Task instructions >>
Give an unaltered copy of the listing below, minus its pictures.

The data >>
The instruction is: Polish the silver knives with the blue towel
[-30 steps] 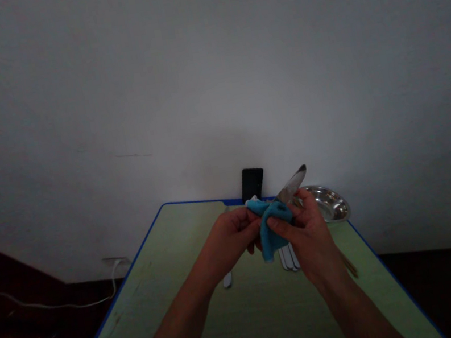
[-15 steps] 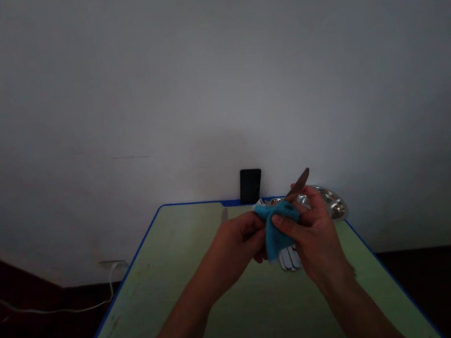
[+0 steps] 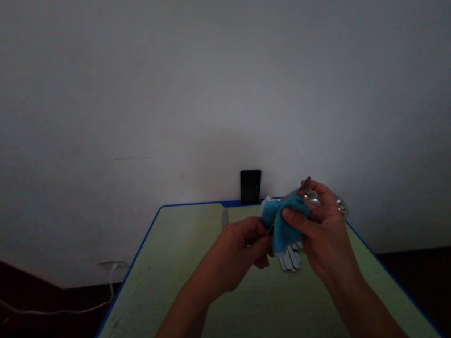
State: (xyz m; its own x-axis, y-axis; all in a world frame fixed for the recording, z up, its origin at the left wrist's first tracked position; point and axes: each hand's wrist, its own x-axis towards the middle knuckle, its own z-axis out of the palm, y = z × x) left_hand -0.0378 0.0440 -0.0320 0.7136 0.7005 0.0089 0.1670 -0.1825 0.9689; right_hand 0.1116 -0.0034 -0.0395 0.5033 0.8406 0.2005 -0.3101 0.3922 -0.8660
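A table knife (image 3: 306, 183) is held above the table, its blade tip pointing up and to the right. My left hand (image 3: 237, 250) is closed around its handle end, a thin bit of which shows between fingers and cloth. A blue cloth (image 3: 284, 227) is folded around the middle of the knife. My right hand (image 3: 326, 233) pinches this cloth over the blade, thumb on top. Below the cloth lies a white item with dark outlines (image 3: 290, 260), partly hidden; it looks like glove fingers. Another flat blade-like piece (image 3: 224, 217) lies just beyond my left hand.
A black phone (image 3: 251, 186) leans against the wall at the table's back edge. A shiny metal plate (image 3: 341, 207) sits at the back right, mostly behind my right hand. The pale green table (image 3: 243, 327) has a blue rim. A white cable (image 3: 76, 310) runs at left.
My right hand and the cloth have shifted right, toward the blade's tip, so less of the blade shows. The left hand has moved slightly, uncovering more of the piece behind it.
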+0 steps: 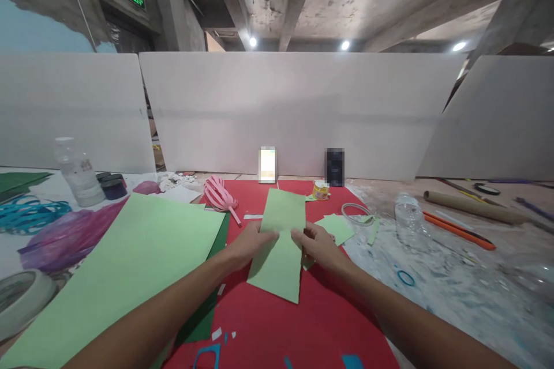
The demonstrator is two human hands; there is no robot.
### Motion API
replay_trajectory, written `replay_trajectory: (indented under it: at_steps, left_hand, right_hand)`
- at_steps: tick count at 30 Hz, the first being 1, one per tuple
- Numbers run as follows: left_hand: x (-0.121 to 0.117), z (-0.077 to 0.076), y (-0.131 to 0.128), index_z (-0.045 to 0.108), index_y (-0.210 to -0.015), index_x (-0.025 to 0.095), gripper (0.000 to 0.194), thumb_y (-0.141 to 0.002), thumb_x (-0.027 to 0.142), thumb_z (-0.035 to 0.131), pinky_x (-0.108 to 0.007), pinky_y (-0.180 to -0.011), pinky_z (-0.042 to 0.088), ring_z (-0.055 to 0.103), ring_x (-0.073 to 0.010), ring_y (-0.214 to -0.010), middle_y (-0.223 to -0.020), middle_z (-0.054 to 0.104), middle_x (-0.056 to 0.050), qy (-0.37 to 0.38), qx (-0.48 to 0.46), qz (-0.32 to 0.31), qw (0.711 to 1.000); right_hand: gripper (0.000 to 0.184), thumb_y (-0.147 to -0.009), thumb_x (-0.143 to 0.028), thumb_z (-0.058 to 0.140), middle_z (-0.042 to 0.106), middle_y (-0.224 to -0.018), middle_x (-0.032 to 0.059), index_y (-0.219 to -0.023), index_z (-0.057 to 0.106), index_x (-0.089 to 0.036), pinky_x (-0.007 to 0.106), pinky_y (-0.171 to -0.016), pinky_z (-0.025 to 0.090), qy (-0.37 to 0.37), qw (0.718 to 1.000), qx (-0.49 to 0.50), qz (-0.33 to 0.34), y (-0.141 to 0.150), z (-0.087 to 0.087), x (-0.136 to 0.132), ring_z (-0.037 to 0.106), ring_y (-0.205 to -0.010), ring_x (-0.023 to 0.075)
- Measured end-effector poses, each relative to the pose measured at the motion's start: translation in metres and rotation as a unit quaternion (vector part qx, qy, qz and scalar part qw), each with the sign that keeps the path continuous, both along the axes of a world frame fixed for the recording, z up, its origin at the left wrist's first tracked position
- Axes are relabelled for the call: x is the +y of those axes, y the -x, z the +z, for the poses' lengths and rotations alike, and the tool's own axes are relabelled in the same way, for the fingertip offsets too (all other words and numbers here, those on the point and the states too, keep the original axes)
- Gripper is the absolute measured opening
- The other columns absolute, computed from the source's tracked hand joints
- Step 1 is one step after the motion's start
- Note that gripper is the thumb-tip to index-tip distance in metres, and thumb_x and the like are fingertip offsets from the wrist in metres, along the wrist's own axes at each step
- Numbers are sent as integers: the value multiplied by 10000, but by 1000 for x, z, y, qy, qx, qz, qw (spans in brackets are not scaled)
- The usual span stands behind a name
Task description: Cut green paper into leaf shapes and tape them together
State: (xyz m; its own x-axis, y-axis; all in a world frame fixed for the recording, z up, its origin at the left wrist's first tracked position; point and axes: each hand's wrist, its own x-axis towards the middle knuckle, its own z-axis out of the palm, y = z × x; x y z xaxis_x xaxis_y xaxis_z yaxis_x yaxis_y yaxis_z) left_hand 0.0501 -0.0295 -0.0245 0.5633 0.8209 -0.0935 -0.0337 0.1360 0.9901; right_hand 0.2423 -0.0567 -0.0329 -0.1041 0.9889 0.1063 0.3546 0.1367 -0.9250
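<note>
A long light green paper strip (280,242) lies on a red sheet (303,323) in the middle of the table. My left hand (251,242) pinches the strip's left edge near its middle. My right hand (315,242) pinches the right edge opposite, fingers closed on the paper. A smaller light green piece (335,226) lies just right of my right hand, with a green scrap (373,229) beyond it.
A large light green sheet (125,277) over dark green paper lies at left. A pink paper piece (220,195), yellow jar (321,189), tape ring (352,211), plastic bottles (78,172) (409,220), tape roll (21,300), cardboard tube (471,206) and orange sticks (459,230) surround. White boards (298,109) wall the back.
</note>
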Motion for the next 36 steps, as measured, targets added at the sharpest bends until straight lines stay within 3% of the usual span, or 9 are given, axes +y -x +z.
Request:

Solution for this problem >>
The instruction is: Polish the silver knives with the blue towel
[-30 steps] 
[-15 steps] 
[+0 steps] 
State: (xyz m; its own x-axis, y-axis; all in a world frame fixed for the recording, z up, its origin at the left wrist's first tracked position; point and axes: each hand's wrist, its own x-axis towards the middle knuckle, its own z-axis out of the palm, y = z × x) left_hand -0.0378 0.0440 -0.0320 0.7136 0.7005 0.0089 0.1670 -0.1825 0.9689; right_hand 0.1116 -0.0034 -0.0395 0.5033 0.8406 0.2005 -0.3101 0.3922 -0.8660
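A table knife (image 3: 306, 183) is held above the table, its blade tip pointing up and to the right. My left hand (image 3: 237, 250) is closed around its handle end, a thin bit of which shows between fingers and cloth. A blue cloth (image 3: 284, 227) is folded around the middle of the knife. My right hand (image 3: 326, 233) pinches this cloth over the blade, thumb on top. Below the cloth lies a white item with dark outlines (image 3: 290, 260), partly hidden; it looks like glove fingers. Another flat blade-like piece (image 3: 224, 217) lies just beyond my left hand.
A black phone (image 3: 251, 186) leans against the wall at the table's back edge. A shiny metal plate (image 3: 341, 207) sits at the back right, mostly behind my right hand. The pale green table (image 3: 243, 327) has a blue rim. A white cable (image 3: 76, 310) runs at left.
My right hand and the cloth have shifted right, toward the blade's tip, so less of the blade shows. The left hand has moved slightly, uncovering more of the piece behind it.
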+0 steps: 
The demonstrator is two human hands; there is no robot.
### Motion API
replay_trajectory, written `replay_trajectory: (indented under it: at_steps, left_hand, right_hand)`
- at_steps: tick count at 30 Hz, the first being 1, one per tuple
- Numbers run as follows: left_hand: x (-0.121 to 0.117), z (-0.077 to 0.076), y (-0.131 to 0.128), index_z (-0.045 to 0.108), index_y (-0.210 to -0.015), index_x (-0.025 to 0.095), gripper (0.000 to 0.194), thumb_y (-0.141 to 0.002), thumb_x (-0.027 to 0.142), thumb_z (-0.035 to 0.131), pinky_x (-0.108 to 0.007), pinky_y (-0.180 to -0.011), pinky_z (-0.042 to 0.088), ring_z (-0.055 to 0.103), ring_x (-0.073 to 0.010), ring_y (-0.214 to -0.010), middle_y (-0.223 to -0.020), middle_z (-0.054 to 0.104), middle_x (-0.056 to 0.050), qy (-0.37 to 0.38), qx (-0.48 to 0.46), qz (-0.32 to 0.31), qw (0.711 to 1.000); right_hand: gripper (0.000 to 0.184), thumb_y (-0.147 to -0.009), thumb_x (-0.143 to 0.028), thumb_z (-0.058 to 0.140), middle_z (-0.042 to 0.106), middle_y (-0.224 to -0.018), middle_x (-0.032 to 0.059), index_y (-0.219 to -0.023), index_z (-0.057 to 0.106), index_x (-0.089 to 0.036), pinky_x (-0.007 to 0.106), pinky_y (-0.171 to -0.016), pinky_z (-0.025 to 0.090), qy (-0.37 to 0.37), qw (0.718 to 1.000), qx (-0.49 to 0.50), qz (-0.33 to 0.34), y (-0.141 to 0.150), z (-0.087 to 0.087), x (-0.136 to 0.132), ring_z (-0.037 to 0.106), ring_y (-0.205 to -0.010), ring_x (-0.023 to 0.075)
- Measured end-effector poses, each relative to the pose measured at the motion's start: translation in metres and rotation as a unit quaternion (vector part qx, qy, qz and scalar part qw), each with the sign that keeps the path continuous, both along the axes of a world frame fixed for the recording, z up, its origin at the left wrist's first tracked position
- Axes are relabelled for the call: x is the +y of those axes, y the -x, z the +z, for the poses' lengths and rotations alike, and the tool's own axes are relabelled in the same way, for the fingertip offsets too (all other words and numbers here, those on the point and the states too, keep the original axes)
- Gripper is the absolute measured opening
- The other columns absolute, computed from the source's tracked hand joints
- Step 1 is one step after the motion's start
- Note that gripper is the thumb-tip to index-tip distance in metres, and thumb_x and the like are fingertip offsets from the wrist in metres, along the wrist's own axes at each step
- Numbers are sent as integers: the value multiplied by 10000, but by 1000 for x, z, y, qy, qx, qz, qw (spans in brackets are not scaled)
- The usual span stands behind a name
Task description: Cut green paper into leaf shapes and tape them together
State: (xyz m; its own x-axis, y-axis; all in a world frame fixed for the recording, z up, its origin at the left wrist's first tracked position; point and axes: each hand's wrist, its own x-axis towards the middle knuckle, its own z-axis out of the palm, y = z × x; x y z xaxis_x xaxis_y xaxis_z yaxis_x yaxis_y yaxis_z) left_hand 0.0501 -0.0295 -0.0245 0.5633 0.8209 -0.0935 -0.0337 0.1360 0.9901; right_hand 0.2423 -0.0567 -0.0329 -0.1041 0.9889 0.1063 0.3546 0.1367 -0.9250
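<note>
A long light green paper strip (280,242) lies on a red sheet (303,323) in the middle of the table. My left hand (251,242) pinches the strip's left edge near its middle. My right hand (315,242) pinches the right edge opposite, fingers closed on the paper. A smaller light green piece (335,226) lies just right of my right hand, with a green scrap (373,229) beyond it.
A large light green sheet (125,277) over dark green paper lies at left. A pink paper piece (220,195), yellow jar (321,189), tape ring (352,211), plastic bottles (78,172) (409,220), tape roll (21,300), cardboard tube (471,206) and orange sticks (459,230) surround. White boards (298,109) wall the back.
</note>
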Motion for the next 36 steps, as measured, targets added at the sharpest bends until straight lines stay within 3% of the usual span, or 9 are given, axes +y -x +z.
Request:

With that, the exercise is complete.